◆ **WHAT TO DO**:
In the listing below, which lines contain the string "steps"? Copy them all.

◆ **THE DATA**:
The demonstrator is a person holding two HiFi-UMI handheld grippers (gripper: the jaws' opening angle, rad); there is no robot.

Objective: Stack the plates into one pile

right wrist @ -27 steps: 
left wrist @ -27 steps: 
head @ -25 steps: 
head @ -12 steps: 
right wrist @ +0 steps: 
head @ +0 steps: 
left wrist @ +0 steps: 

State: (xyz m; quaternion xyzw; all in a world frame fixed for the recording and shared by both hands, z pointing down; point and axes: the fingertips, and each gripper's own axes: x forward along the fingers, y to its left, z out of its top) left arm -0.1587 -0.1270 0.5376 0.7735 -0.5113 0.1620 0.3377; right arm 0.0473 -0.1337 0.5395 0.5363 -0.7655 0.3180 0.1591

◆ **WORKED SOLUTION**:
right wrist @ -27 steps: 
left wrist @ -27 steps: 
head @ -25 steps: 
head @ -12 steps: 
right wrist @ +0 steps: 
head @ +0 steps: 
left wrist @ +0 steps: 

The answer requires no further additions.